A terminal can keep an older codex binary on PATH after an install, upgrade, or shell change. Checking the version from the same shell that will start Codex shows which Codex CLI release will answer the next command before troubleshooting behavior or comparing machines.
The codex --version command prints a single codex-cli x.y.z line and exits without requiring a login. The shorter codex -V flag is the same version option, and codex --help lists -V, --version in local help output.
Use the returned value as a shell-specific fact rather than a machine-wide guarantee. A different terminal tab, automation account, or package-manager prefix can resolve another codex binary, so rerun the check wherever the later Codex command will run.
Related: How to install Codex CLI with Homebrew
Related: How to upgrade Codex CLI with Homebrew
Related: How to check Codex login status
$ codex --version codex-cli 0.139.0
The numeric value changes as new Codex CLI releases ship. Use the string printed by your shell when comparing hosts, reporting a problem, or confirming an upgrade.

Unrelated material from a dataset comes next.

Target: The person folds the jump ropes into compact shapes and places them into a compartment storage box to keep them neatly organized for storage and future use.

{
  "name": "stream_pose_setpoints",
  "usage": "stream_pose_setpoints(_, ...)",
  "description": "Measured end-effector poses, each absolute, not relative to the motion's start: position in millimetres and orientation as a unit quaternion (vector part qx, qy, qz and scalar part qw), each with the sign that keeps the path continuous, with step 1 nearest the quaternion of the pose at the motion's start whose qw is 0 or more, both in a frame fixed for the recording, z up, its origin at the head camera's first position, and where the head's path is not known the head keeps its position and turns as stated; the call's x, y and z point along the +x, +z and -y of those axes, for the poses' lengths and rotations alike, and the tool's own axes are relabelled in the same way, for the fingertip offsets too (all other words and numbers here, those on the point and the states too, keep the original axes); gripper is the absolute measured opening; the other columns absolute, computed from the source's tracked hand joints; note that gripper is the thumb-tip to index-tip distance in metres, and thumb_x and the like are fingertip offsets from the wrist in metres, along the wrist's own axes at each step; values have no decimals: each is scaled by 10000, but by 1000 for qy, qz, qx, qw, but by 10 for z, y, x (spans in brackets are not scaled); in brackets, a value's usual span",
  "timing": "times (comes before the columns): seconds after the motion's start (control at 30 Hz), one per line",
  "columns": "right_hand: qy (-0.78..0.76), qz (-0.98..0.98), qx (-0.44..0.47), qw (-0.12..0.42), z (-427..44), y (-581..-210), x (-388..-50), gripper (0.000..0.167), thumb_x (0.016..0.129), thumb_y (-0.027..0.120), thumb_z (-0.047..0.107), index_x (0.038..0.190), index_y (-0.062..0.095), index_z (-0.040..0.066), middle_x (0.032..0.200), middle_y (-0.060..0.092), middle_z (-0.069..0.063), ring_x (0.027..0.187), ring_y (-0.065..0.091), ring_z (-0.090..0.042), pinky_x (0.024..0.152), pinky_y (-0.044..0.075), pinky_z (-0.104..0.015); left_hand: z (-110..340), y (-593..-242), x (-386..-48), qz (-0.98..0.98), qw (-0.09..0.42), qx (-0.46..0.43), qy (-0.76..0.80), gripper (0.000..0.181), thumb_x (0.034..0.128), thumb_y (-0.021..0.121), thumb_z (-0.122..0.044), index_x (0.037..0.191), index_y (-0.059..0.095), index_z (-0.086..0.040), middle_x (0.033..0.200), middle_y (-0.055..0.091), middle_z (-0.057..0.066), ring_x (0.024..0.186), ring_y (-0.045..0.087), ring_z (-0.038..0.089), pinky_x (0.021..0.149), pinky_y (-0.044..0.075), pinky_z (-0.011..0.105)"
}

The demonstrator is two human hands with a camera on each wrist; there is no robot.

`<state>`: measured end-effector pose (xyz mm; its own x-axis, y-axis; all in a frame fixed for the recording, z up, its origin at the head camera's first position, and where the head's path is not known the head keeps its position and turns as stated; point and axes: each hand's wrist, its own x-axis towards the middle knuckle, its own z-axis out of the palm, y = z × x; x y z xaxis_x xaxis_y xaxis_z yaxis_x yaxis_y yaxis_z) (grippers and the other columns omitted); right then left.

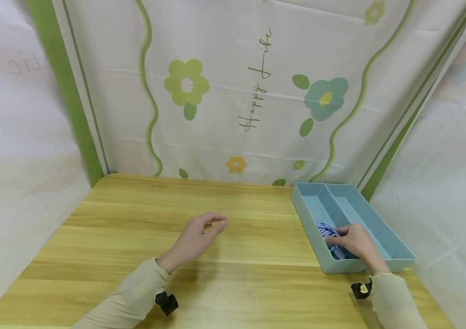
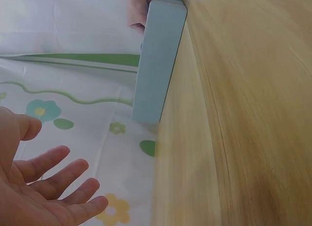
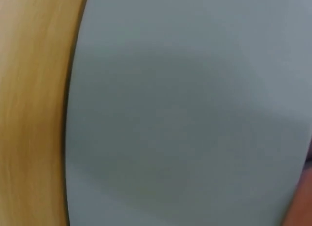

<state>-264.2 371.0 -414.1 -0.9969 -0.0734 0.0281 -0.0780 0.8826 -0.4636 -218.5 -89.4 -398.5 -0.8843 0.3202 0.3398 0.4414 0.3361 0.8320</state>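
Note:
A coiled purple cable (image 1: 332, 235) lies in the front part of the left compartment of a light blue two-compartment tray (image 1: 307, 230). My right hand (image 1: 355, 240) reaches over the tray's front end and pinches the cable between thumb and fingers; part of the coil is hidden beneath the hand. In the right wrist view the tray's outer wall (image 3: 185, 113) fills most of the frame, and only a sliver of the hand shows at the lower right. Held above the table's middle, my left hand (image 1: 195, 235) has loosely bent fingers with nothing in them, as the left wrist view also shows.
The tray stands at the right side of the wooden table (image 1: 134, 219), near its back edge. Behind the table hangs a white curtain (image 1: 224, 119) with printed flowers, and pale fabric closes off both sides. The tray's right compartment (image 1: 364, 214) runs beside the cable.

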Motion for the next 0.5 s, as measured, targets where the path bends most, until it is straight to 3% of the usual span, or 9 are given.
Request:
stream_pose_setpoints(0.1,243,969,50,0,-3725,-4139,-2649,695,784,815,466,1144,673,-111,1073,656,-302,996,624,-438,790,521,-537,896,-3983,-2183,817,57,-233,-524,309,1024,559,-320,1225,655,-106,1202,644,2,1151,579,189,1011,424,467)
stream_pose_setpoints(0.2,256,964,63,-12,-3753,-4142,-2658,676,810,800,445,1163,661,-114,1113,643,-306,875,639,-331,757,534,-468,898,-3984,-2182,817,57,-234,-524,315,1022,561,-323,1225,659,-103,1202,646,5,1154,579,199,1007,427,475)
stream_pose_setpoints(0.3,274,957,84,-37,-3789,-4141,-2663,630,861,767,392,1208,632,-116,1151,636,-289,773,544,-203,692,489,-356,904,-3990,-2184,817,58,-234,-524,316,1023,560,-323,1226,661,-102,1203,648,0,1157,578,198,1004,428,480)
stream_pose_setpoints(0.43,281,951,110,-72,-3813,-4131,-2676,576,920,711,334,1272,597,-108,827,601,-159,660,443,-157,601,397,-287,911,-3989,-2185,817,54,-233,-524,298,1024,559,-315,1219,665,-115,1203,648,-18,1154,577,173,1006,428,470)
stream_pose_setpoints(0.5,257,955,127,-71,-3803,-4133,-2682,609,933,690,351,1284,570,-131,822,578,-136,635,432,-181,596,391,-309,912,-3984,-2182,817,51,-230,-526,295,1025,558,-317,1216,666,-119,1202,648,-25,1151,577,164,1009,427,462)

$ codex -V codex-cli 0.139.0
codex -V and codex --version print the release string for the active binary.
$ codex --help
Codex CLI
##### snipped #####
-V, --version
Print version
$ codex --version zsh: command not found: codex
The shell did not find codex, so it cannot report a version. Install Codex CLI or open a shell that loads the package-manager prefix before retrying.
Related: How to install Codex CLI with Homebrew
$ codex --version codex-cli 0.139.0
If the value is still not the release expected after a Homebrew upgrade, reopen the shell and confirm the Homebrew prefix is earlier on PATH.